(Source records)

┌──

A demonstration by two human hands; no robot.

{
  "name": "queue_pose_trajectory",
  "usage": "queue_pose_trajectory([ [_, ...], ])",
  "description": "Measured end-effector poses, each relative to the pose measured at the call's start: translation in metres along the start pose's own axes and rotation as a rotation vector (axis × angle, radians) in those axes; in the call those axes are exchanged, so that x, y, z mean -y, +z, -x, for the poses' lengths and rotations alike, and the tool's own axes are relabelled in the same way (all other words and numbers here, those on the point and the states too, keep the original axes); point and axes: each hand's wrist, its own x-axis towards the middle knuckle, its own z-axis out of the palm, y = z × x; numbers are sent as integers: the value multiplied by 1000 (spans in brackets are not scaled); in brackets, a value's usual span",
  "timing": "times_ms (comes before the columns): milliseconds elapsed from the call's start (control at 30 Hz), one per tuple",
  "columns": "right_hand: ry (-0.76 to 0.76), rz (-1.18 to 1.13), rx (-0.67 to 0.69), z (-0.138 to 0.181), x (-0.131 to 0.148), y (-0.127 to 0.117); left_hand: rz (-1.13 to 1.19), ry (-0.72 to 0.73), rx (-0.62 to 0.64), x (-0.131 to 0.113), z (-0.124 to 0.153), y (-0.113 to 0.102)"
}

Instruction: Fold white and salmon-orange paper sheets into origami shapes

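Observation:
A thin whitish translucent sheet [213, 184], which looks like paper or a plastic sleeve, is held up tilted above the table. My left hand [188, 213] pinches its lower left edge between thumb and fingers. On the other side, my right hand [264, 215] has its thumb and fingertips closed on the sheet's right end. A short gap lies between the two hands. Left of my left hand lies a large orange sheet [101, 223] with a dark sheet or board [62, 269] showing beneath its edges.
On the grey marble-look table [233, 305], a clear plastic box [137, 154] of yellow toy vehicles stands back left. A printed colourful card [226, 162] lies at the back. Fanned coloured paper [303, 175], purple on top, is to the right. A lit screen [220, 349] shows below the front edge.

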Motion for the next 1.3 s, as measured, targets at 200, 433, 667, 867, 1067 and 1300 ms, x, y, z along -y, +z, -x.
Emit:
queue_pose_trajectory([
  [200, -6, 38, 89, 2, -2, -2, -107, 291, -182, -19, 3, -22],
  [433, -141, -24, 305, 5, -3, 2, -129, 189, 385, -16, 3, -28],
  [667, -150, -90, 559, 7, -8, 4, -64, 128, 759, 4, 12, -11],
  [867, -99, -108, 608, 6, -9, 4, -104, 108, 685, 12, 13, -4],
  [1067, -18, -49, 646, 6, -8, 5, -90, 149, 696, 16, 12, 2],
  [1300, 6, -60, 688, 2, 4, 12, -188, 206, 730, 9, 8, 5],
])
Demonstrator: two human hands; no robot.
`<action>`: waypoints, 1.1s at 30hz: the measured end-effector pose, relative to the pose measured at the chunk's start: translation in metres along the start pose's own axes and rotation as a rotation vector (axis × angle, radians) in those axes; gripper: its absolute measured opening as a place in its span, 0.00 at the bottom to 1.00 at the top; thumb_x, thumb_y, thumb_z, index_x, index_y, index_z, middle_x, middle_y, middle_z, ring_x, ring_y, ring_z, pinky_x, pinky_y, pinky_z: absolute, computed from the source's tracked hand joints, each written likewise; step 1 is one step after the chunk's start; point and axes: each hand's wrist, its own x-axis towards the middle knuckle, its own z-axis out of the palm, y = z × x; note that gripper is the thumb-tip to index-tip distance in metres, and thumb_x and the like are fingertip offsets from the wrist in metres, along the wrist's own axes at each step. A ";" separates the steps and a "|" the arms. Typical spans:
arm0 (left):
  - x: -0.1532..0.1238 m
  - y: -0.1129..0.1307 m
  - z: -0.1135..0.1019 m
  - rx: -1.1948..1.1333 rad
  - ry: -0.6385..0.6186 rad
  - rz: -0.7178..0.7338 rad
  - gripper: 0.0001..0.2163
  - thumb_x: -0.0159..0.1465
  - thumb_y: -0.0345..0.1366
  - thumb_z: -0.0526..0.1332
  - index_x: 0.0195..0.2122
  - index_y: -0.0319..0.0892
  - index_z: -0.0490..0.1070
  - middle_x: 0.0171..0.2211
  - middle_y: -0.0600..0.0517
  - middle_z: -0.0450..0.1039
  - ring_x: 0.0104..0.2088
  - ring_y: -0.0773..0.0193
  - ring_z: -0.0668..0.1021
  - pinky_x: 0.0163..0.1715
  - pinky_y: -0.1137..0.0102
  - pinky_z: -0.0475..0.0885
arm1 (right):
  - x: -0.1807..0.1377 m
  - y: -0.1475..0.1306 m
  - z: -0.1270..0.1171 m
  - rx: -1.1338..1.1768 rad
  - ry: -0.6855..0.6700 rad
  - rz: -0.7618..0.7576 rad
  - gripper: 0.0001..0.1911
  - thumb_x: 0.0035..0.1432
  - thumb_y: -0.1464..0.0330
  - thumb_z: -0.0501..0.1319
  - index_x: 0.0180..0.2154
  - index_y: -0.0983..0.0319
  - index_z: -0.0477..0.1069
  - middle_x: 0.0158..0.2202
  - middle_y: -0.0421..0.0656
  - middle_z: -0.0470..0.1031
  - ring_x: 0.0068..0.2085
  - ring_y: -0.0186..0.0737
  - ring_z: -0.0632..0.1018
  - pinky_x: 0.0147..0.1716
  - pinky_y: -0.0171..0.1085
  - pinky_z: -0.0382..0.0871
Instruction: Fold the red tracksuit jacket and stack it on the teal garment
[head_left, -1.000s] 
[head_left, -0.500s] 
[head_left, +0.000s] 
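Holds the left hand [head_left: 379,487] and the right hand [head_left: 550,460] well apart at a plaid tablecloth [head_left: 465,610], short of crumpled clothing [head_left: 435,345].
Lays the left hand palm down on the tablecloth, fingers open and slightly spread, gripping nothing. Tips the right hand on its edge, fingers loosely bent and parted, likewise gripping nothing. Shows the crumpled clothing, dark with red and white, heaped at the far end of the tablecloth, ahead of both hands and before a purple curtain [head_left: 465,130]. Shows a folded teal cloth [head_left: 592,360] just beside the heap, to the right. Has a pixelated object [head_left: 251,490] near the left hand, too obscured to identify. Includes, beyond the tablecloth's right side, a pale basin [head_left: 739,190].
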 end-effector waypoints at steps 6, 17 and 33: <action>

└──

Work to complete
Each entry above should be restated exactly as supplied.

Response area
A demonstration by two human hands; no robot.

{
  "name": "queue_pose_trajectory",
  "usage": "queue_pose_trajectory([ [_, ...], ])",
  "description": "Measured end-effector poses, each relative to the pose measured at the call's start: translation in metres along the start pose's own axes and rotation as a rotation vector (axis × angle, radians) in those axes; in the call those axes are exchanged, so that x, y, z mean -y, +z, -x, for the poses' lengths and rotations alike, and the tool's own axes are relabelled in the same way (all other words and numbers here, those on the point and the states too, keep the original axes); point and axes: each hand's wrist, its own x-axis towards the middle knuckle, its own z-axis out of the palm, y = z × x; numbers are sent as integers: the value multiplied by 1000 (spans in brackets are not scaled); in brackets, a value's usual span",
  "timing": "times_ms (comes before the columns): milliseconds elapsed from the call's start (control at 30 Hz), one per tuple",
  "columns": "right_hand: ry (-0.76 to 0.76), rz (-1.18 to 1.13), rx (-0.67 to 0.69), z (-0.138 to 0.181), x (-0.131 to 0.148), y (-0.127 to 0.117); left_hand: rz (-1.13 to 1.19), ry (-0.72 to 0.73), rx (-0.62 to 0.64), x (-0.131 to 0.113), z (-0.124 to 0.153), y (-0.113 to 0.102)"
}

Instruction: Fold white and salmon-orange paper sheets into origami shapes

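Observation:
A thin whitish translucent sheet [213, 184], which looks like paper or a plastic sleeve, is held up tilted above the table. My left hand [188, 213] pinches its lower left edge between thumb and fingers. On the other side, my right hand [264, 215] has its thumb and fingertips closed on the sheet's right end. A short gap lies between the two hands. Left of my left hand lies a large orange sheet [101, 223] with a dark sheet or board [62, 269] showing beneath its edges.
On the grey marble-look table [233, 305], a clear plastic box [137, 154] of yellow toy vehicles stands back left. A printed colourful card [226, 162] lies at the back. Fanned coloured paper [303, 175], purple on top, is to the right. A lit screen [220, 349] shows below the front edge.
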
Motion for the next 1.3 s, as measured, targets at 200, 433, 667, 867, 1067 and 1300 ms, x, y, z along -y, +z, -x.
Emit:
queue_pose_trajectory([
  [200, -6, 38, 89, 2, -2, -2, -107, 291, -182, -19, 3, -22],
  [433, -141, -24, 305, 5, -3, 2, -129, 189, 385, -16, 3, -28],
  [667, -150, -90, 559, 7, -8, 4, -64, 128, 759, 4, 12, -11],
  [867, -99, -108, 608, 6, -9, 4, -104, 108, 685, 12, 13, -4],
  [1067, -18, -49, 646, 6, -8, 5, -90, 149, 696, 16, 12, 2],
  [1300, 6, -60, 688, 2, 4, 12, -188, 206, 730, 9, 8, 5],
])
Demonstrator: two human hands; no robot.
`<action>`: waypoints, 1.1s at 30hz: the measured end-effector pose, relative to the pose measured at the chunk's start: translation in metres along the start pose's own axes and rotation as a rotation vector (axis × angle, radians) in those axes; gripper: its absolute measured opening as a place in its span, 0.00 at the bottom to 1.00 at the top; thumb_x, thumb_y, thumb_z, index_x, index_y, index_z, middle_x, middle_y, middle_z, ring_x, ring_y, ring_z, pinky_x, pinky_y, pinky_z: absolute, computed from the source's tracked hand joints, each written likewise; step 1 is one step after the chunk's start; point and axes: each hand's wrist, its own x-axis towards the middle knuckle, its own z-axis out of the palm, y = z × x; note that gripper is the thumb-tip to index-tip distance in metres, and thumb_x and the like are fingertip offsets from the wrist in metres, along the wrist's own axes at each step. A ";" separates the steps and a "|" the arms. Typical spans:
arm0 (left):
  - x: -0.1532..0.1238 m
  - y: -0.1129..0.1307 m
  - z: -0.1135..0.1019 m
  - rx: -1.1948..1.1333 rad
  - ry: -0.6385..0.6186 rad
  - rz: -0.7178..0.7338 rad
  - gripper: 0.0001..0.2163
  - thumb_x: -0.0159..0.1465
  - thumb_y: -0.0345..0.1366
  - thumb_z: -0.0526..0.1332
  - index_x: 0.0195..0.2122
  - index_y: -0.0319..0.0892
  - index_z: -0.0490..0.1070
  - middle_x: 0.0171..0.2211
  - middle_y: -0.0600..0.0517
  - middle_z: -0.0450..0.1039
  - ring_x: 0.0104..0.2088
  - ring_y: -0.0773..0.0193
  - ring_z: -0.0668..0.1021
  - pinky_x: 0.0163..0.1715
  - pinky_y: -0.1137..0.0102
  - pinky_z: -0.0475..0.0885
arm1 (right):
  - x: -0.1807..0.1377 m
  - y: -0.1475..0.1306 m
  - z: -0.1270..0.1171 m
  - rx: -1.1338..1.1768 rad
  - ry: -0.6855..0.6700 rad
  - rz: -0.7618..0.7576 rad
  - gripper: 0.0001..0.1911
  - thumb_x: 0.0035..0.1432
  - thumb_y: -0.1464..0.0330
  - thumb_z: -0.0501..0.1319
  - index_x: 0.0180..0.2154
  - index_y: -0.0983..0.0319
  - index_z: -0.0477..0.1069
  - middle_x: 0.0158..0.2202
  - middle_y: -0.0421..0.0656
  - middle_z: -0.0470..0.1031
  - ring_x: 0.0068..0.2085
  - ring_y: -0.0186..0.0737
  - ring_z: -0.0632..0.1018
  - pinky_x: 0.0147..0.1716
  - pinky_y: -0.0171..0.1085
  - pinky_z: -0.0382..0.0871
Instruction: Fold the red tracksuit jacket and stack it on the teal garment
[head_left, -1.000s] 
[head_left, -0.500s] 
[head_left, +0.000s] 
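Holds the left hand [head_left: 379,487] and the right hand [head_left: 550,460] well apart at a plaid tablecloth [head_left: 465,610], short of crumpled clothing [head_left: 435,345].
Lays the left hand palm down on the tablecloth, fingers open and slightly spread, gripping nothing. Tips the right hand on its edge, fingers loosely bent and parted, likewise gripping nothing. Shows the crumpled clothing, dark with red and white, heaped at the far end of the tablecloth, ahead of both hands and before a purple curtain [head_left: 465,130]. Shows a folded teal cloth [head_left: 592,360] just beside the heap, to the right. Has a pixelated object [head_left: 251,490] near the left hand, too obscured to identify. Includes, beyond the tablecloth's right side, a pale basin [head_left: 739,190].
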 end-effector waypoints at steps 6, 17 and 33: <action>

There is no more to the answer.